Earthshots: Satellite images of environmental change – Three Gorges Dam, China
Earthshots introduces remote sensing by showing examples of how environmental changes look from space.
The Three Gorges Dam in the Hubei province of China is a huge but highly criticized project. It’s difficult to deny the value of hydropower as an alternative energy source to coal, but the project has possibly caused unintended consequences.
The Three Gorges Dam is about 594 feet (181 meters) tall and 7,770 feet (2,335 meters) long. The Three Gorges Reservoir extends 370 miles (600 kilometers) along the Yangtze River upstream from the dam. At full capacity, the reservoir has a surface water area of over 417 square miles (1,080 square kilometers).

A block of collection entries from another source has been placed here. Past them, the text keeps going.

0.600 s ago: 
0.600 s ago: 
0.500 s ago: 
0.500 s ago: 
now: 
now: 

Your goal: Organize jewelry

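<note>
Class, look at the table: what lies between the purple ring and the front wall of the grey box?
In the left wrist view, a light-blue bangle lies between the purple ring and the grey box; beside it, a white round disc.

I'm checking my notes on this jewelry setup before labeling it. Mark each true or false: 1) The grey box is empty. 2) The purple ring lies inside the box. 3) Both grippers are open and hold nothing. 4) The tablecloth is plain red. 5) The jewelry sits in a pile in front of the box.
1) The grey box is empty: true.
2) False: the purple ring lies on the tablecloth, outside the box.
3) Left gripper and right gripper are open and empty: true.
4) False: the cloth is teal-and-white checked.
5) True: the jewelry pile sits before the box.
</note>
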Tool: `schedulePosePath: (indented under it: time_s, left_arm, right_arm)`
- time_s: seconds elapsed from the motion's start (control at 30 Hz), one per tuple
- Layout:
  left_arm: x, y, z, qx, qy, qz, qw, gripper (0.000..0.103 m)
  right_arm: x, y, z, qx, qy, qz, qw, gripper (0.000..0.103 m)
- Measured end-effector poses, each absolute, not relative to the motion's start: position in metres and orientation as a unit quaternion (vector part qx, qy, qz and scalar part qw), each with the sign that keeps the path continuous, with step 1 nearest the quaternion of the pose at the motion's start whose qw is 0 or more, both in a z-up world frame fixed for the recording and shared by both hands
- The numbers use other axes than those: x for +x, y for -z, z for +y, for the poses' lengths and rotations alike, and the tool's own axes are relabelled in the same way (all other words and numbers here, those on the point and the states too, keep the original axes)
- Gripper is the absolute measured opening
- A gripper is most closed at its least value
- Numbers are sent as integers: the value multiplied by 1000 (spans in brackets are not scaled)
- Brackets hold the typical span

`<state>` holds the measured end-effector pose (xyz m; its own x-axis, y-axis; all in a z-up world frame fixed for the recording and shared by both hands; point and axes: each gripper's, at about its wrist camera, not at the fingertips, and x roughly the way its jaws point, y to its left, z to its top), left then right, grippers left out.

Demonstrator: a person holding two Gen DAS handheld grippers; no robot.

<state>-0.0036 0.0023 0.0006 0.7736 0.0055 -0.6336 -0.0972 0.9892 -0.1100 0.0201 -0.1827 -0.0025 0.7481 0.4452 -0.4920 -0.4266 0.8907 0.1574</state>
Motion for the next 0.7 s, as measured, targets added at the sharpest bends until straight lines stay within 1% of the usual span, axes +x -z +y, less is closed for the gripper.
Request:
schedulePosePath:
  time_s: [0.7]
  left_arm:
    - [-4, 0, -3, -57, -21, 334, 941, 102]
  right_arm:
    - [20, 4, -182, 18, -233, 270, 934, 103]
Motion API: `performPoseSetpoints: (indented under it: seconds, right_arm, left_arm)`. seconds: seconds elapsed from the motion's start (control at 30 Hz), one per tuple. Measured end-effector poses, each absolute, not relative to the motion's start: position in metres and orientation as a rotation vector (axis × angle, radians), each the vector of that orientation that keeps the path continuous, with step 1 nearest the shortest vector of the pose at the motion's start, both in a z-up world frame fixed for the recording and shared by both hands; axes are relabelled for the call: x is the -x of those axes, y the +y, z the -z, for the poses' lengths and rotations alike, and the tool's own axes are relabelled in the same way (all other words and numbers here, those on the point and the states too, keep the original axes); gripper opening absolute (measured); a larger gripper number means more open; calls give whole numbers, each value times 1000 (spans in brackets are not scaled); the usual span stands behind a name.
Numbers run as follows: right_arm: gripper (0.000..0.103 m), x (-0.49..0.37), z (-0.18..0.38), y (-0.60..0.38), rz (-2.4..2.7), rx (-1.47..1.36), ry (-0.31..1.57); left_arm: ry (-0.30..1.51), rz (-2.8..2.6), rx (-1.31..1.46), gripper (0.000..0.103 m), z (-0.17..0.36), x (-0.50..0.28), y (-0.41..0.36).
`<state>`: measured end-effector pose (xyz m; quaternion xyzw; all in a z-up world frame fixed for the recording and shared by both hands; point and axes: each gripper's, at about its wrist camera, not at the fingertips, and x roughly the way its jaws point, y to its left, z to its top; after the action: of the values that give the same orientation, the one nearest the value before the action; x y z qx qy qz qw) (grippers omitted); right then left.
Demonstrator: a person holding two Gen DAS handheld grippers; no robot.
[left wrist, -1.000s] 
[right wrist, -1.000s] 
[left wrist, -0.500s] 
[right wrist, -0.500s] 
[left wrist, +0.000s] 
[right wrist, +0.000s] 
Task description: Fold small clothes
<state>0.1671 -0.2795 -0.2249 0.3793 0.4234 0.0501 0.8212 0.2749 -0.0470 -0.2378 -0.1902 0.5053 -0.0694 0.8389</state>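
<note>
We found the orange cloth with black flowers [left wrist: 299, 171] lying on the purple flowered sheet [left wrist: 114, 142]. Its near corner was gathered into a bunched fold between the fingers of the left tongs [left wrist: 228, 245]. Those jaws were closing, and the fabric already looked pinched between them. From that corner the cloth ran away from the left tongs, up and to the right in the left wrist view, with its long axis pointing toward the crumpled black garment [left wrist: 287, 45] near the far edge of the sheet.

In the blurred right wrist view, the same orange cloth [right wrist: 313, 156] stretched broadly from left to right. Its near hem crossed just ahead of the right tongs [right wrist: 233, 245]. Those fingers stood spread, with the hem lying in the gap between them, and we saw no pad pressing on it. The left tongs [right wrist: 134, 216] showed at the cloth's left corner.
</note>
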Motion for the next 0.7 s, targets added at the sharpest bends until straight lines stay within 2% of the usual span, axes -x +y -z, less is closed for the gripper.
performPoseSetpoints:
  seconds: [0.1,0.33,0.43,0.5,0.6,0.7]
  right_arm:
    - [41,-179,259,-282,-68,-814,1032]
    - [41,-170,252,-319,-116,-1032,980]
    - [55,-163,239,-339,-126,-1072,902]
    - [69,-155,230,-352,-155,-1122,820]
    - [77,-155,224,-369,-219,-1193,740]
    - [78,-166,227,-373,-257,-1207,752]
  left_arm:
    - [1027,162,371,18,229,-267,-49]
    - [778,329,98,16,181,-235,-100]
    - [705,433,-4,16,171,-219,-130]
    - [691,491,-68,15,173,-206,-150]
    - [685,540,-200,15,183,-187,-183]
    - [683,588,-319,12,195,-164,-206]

The name “Three Gorges” refers to the narrow gorges that the Yangtze River flows through in this mountainous region: the Qutang, Wu, and Xiling gorges. Construction began in 1992, and the reservoir began filling in June 2003. In 2012, it became the world’s largest hydroelectric power plant, with a generating capacity of 22,500 megawatts, over 3 times that of the Grand Coulee Dam and 20 times that of Hoover Dam.
Landsat imagery displays the construction of the dam, and the reservoir filling behind the dam.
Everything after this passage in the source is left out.